*** Opening of Stored data ***
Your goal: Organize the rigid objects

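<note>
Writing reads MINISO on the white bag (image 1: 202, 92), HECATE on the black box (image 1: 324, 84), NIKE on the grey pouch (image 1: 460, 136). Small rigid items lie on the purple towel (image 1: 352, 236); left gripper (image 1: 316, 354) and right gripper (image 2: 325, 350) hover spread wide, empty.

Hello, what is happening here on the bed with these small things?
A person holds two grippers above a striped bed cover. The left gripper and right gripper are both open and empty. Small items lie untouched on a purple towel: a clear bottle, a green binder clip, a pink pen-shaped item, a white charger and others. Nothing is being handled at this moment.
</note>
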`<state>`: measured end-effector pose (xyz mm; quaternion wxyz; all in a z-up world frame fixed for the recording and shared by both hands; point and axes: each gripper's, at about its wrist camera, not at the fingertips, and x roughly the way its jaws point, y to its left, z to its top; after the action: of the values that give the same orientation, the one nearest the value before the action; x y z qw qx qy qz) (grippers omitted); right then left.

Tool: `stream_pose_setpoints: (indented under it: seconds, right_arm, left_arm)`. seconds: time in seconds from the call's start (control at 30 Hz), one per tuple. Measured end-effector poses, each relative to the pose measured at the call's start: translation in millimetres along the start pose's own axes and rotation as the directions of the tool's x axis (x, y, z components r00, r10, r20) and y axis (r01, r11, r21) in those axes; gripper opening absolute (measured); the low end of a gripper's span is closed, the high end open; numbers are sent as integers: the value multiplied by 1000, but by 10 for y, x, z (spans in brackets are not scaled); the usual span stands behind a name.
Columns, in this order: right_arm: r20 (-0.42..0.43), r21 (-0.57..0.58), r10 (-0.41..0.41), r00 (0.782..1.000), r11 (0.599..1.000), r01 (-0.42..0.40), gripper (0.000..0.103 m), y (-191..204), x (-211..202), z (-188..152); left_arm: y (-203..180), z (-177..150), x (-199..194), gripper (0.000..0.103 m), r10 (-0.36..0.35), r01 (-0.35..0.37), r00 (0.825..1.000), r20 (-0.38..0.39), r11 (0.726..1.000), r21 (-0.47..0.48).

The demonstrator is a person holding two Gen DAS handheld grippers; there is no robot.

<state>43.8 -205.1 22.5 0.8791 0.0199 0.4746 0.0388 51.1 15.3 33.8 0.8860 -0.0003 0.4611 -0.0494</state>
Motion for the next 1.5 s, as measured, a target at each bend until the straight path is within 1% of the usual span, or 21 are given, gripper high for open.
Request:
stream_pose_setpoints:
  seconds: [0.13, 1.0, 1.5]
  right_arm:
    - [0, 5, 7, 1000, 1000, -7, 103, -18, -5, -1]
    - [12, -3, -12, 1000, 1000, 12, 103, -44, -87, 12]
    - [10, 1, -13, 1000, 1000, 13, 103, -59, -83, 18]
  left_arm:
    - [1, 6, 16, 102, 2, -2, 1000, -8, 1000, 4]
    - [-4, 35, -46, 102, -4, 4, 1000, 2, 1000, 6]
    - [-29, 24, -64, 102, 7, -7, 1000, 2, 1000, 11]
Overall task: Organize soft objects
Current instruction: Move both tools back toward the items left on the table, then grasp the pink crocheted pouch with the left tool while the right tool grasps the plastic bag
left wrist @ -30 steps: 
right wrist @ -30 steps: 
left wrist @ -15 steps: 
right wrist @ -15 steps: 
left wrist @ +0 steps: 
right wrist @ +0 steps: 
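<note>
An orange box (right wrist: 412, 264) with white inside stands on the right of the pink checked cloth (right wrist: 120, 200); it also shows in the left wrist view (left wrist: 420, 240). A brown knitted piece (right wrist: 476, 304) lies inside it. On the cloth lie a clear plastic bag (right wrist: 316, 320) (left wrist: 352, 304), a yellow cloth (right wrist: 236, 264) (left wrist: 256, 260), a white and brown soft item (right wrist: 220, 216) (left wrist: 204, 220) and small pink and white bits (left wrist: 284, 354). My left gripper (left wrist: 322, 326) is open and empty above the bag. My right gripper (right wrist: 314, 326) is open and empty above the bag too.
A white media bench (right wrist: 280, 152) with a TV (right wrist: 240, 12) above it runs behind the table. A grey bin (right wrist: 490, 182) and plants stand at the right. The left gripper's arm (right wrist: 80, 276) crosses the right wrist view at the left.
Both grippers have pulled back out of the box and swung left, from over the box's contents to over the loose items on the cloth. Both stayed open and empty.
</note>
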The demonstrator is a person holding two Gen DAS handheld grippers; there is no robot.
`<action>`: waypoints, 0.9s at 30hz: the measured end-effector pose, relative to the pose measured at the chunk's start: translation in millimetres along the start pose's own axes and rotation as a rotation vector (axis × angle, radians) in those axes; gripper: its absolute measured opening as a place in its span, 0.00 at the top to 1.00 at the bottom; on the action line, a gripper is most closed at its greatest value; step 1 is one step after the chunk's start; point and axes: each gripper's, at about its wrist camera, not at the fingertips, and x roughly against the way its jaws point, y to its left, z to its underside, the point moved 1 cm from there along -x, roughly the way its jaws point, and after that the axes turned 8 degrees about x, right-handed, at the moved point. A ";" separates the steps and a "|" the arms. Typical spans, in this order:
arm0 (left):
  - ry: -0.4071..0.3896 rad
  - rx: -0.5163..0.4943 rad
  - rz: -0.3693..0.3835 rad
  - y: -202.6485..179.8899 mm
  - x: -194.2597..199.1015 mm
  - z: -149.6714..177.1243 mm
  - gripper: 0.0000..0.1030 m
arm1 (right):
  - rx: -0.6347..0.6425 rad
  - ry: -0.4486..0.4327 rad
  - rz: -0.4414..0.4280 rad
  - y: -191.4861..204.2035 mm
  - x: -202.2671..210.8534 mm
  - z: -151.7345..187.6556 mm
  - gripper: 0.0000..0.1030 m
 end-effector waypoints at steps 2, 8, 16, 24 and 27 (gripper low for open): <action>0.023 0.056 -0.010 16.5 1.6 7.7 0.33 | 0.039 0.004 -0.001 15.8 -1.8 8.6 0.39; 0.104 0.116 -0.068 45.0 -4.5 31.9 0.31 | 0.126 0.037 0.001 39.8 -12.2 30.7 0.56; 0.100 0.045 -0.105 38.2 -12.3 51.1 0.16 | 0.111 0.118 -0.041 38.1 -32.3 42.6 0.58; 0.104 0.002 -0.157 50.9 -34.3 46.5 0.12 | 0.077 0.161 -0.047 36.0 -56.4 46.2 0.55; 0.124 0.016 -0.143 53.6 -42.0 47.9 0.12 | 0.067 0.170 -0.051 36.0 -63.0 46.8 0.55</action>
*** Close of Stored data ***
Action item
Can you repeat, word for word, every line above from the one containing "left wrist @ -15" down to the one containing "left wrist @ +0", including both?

Response to the exercise
left wrist @ -15 steps: 
right wrist @ -15 steps: 
left wrist @ +0 steps: 

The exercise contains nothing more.